How might this case have been different if Parsons had learned of Moran's complaint from a source other than the Benevolent? When one considers the possible answers to that question, it becomes apparent that the source of Parsons' information is the key fact in the qualified immunity analysis. Had the information about Moran's complaint come from some general community source or even from Moran himself, there would have been no reasonable basis for Parsons to act at all. Under that scenario, Parsons' call to Dr. Scott would have easily and reasonably raised an inference of suspicious and prohibited motivation, an inference sufficient to defeat qualified immunity. But because the information came from the Benevolent, the information could not reasonably be ignored; without action, the potential for significant and negative impact on the City could reasonably be foreseen. Even if Parsons was mistaken about the ramifications of a failure to act, it was neither incompetent for him to have acted nor blatantly obvious that his action might violate clearly established First Amendment rights.

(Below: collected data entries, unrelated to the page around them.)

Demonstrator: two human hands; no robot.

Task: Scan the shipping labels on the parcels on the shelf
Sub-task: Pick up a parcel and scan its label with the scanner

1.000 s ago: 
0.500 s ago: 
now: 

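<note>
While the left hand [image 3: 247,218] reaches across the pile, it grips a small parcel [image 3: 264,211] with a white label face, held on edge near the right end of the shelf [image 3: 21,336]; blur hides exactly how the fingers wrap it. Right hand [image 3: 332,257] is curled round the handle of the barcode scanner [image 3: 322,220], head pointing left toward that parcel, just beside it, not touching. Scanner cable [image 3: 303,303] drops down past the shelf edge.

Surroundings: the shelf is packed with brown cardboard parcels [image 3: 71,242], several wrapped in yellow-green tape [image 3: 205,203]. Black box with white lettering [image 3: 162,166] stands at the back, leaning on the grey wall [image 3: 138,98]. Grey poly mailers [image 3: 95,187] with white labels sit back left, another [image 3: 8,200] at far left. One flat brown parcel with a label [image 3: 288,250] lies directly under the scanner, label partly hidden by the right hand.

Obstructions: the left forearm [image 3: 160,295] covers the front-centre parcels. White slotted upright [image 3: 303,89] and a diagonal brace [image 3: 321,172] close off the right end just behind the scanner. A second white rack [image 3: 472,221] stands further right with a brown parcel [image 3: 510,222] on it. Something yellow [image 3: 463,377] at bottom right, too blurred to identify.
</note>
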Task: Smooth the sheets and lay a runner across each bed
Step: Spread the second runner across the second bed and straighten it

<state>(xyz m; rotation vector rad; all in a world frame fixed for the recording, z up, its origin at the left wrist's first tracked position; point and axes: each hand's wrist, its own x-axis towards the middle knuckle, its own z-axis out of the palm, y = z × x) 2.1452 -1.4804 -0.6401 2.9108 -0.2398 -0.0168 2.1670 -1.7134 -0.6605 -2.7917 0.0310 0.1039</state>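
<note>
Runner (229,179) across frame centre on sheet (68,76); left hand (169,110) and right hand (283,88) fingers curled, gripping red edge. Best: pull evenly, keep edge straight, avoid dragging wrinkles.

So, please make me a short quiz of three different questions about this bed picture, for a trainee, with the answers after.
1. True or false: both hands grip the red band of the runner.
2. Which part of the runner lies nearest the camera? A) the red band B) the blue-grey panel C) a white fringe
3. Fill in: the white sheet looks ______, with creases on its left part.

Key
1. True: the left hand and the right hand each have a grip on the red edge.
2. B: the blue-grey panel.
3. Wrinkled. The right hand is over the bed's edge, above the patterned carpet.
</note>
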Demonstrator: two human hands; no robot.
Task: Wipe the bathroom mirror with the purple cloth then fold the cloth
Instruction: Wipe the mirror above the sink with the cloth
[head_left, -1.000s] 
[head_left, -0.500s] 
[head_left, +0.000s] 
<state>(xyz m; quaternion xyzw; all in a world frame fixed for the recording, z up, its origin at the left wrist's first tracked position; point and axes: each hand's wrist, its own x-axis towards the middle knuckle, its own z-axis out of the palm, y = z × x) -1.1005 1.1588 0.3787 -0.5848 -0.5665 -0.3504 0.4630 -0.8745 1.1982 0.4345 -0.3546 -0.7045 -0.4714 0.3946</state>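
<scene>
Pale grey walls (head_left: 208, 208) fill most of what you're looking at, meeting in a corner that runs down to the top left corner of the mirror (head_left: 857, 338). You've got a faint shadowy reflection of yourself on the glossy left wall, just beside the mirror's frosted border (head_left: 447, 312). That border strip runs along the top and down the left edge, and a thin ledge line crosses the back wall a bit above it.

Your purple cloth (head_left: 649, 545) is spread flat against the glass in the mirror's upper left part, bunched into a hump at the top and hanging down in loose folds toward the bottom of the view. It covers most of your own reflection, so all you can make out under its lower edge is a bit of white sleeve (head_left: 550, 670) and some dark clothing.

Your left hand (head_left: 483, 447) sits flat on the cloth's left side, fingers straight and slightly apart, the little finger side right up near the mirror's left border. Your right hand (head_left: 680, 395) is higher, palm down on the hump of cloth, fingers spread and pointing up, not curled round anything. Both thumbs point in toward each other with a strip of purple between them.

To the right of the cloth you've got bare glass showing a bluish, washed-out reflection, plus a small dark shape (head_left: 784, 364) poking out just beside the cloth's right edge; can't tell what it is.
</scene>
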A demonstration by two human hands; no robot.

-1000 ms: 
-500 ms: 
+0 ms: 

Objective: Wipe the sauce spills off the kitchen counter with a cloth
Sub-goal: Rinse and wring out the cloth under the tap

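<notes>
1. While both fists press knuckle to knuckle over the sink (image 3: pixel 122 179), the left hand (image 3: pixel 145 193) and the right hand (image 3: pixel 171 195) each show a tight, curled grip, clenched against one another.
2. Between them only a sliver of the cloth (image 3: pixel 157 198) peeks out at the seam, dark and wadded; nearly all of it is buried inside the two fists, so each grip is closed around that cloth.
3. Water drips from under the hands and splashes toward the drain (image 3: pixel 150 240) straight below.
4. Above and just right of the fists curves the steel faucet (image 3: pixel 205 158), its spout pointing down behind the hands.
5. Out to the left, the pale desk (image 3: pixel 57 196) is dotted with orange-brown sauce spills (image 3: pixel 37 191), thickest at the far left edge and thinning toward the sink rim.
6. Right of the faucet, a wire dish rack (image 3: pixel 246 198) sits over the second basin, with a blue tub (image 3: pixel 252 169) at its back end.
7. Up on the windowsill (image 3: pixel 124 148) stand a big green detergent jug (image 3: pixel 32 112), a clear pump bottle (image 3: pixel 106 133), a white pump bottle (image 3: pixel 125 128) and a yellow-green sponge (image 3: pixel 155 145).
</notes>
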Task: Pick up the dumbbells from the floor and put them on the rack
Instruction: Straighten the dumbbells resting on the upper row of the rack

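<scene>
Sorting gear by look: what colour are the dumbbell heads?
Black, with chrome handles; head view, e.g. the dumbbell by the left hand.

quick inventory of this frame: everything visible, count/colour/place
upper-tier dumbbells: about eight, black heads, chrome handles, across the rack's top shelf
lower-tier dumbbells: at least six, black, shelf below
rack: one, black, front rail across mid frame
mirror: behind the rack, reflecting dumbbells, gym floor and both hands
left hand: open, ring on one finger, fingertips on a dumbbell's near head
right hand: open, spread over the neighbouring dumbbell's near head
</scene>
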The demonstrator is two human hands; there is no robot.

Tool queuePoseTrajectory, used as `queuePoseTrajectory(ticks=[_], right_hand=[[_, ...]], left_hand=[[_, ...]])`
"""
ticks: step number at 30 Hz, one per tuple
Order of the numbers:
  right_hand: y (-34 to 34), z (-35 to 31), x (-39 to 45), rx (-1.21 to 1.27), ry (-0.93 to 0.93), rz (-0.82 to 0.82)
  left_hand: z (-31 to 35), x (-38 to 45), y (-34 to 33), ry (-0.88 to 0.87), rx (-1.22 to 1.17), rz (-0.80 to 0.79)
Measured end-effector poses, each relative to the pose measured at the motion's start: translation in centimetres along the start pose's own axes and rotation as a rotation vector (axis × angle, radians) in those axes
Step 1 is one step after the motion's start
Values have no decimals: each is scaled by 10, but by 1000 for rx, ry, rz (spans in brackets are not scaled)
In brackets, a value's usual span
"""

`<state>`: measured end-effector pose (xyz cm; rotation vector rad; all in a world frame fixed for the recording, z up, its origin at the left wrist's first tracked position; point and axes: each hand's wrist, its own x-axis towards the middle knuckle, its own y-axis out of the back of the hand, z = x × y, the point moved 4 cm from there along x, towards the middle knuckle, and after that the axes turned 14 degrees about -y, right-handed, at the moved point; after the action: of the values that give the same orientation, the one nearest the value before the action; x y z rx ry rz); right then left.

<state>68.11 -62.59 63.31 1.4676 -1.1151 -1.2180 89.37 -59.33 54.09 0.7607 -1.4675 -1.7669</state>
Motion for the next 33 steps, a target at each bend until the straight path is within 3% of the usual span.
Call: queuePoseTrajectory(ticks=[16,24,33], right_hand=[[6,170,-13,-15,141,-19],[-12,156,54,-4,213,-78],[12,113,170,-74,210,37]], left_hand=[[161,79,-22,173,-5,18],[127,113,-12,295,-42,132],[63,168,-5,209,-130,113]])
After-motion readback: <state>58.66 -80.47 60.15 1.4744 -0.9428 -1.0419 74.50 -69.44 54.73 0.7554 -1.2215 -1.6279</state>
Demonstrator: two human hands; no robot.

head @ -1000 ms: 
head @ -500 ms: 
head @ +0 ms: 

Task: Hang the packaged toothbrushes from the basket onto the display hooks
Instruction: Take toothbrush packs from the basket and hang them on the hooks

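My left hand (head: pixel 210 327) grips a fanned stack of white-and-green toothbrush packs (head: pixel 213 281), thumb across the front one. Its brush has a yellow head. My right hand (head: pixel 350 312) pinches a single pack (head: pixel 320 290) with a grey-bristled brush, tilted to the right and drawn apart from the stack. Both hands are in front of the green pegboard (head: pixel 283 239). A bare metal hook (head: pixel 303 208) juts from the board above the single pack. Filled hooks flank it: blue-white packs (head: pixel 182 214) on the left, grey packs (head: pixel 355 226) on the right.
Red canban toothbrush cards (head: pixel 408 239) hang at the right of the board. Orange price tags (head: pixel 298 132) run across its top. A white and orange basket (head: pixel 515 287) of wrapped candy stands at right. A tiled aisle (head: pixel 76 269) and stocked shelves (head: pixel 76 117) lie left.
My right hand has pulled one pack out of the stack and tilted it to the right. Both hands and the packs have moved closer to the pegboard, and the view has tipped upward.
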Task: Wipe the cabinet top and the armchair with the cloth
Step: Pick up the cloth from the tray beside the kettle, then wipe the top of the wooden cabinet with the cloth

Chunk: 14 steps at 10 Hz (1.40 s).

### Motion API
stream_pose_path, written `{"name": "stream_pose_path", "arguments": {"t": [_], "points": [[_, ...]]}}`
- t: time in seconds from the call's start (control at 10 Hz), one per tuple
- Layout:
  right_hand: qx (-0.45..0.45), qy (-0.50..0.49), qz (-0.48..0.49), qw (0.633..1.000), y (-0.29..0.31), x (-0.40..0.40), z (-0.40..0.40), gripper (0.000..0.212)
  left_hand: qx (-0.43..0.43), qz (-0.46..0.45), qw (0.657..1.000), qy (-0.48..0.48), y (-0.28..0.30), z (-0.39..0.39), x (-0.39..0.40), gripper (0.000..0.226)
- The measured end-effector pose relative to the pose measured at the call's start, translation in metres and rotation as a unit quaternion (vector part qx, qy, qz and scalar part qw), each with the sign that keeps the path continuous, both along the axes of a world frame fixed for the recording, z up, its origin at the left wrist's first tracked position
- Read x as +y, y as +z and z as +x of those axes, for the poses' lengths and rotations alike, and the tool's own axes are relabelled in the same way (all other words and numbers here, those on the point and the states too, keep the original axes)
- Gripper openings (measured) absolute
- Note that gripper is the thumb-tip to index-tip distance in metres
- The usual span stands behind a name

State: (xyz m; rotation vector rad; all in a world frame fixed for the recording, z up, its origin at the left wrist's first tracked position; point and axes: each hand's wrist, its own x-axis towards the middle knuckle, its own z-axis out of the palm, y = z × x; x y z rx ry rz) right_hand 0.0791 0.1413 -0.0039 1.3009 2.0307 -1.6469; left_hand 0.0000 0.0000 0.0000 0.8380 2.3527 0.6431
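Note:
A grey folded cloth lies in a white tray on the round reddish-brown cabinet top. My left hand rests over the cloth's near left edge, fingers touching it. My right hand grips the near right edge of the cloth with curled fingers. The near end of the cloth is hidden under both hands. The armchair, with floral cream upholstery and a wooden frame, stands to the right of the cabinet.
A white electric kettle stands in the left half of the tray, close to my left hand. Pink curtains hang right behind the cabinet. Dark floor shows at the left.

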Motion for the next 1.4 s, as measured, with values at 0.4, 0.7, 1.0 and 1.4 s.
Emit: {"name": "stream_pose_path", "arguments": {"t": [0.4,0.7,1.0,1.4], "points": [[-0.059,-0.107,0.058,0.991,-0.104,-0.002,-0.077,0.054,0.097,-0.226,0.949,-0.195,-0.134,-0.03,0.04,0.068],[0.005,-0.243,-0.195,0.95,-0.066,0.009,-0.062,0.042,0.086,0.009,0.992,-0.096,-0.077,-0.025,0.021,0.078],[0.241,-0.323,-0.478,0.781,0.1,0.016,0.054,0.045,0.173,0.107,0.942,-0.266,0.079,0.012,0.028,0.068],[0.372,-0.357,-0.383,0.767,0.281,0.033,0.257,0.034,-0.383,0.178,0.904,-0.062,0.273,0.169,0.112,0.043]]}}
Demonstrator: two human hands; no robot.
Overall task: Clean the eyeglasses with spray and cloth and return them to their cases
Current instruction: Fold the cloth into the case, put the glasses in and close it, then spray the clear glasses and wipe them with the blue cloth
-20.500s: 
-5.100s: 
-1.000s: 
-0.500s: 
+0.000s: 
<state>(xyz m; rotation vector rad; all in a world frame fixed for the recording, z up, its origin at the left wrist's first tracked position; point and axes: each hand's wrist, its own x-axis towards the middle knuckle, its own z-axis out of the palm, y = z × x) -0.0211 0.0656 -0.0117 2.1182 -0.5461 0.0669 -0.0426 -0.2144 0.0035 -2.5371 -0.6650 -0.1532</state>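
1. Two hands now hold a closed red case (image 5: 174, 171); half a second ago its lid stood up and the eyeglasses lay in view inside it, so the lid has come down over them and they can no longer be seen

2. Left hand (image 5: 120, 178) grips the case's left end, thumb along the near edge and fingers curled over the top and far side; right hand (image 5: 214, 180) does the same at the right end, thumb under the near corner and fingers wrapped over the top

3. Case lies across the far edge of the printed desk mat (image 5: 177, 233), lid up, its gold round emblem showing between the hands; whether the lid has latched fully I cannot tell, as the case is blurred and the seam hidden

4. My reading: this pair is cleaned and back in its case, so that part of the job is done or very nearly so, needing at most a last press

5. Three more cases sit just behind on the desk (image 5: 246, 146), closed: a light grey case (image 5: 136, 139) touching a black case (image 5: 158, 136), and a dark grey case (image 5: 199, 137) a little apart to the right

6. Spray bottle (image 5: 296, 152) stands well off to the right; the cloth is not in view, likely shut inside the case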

Plaintiff has referred the Court to no case that includes the type of dilemma facing Parsons after his conversation with the union representative. The only cases cited paint with a broad brush the right to petition. Plaintiff has failed to meet his burden, and Parsons is therefore entitled to qualified immunity as to this claim and summary judgment is GRANTED.
PARSONS AS POLICYMAKER
The City also challenges Plaintiffs' assertion that it can be liable for Parsons' actions. It is black letter law that a municipality is not liable for the acts of its employees simply by virtue of being their employer. Monell v. Dept of Social Svcs., 436 U.S. 658 (1978). The conduct of a city employee deemed to be a "decision maker" will support a claim against the municipality, as the conduct of decision-makers is deemed to represent official municipal policy. Pembaur v. City of Cincinnati, 475 U.S. 469, 482 (1986); City of St. Louis v. Praprotnik, 485 U.S. 112 (1988); DeGuiseppe v. Village of Bellwood, 68 F.3d 187 (7th Cir. 1995). A single act of a municipal policy maker can establish municipal policy. Pembaur, 475 U.S. at 482.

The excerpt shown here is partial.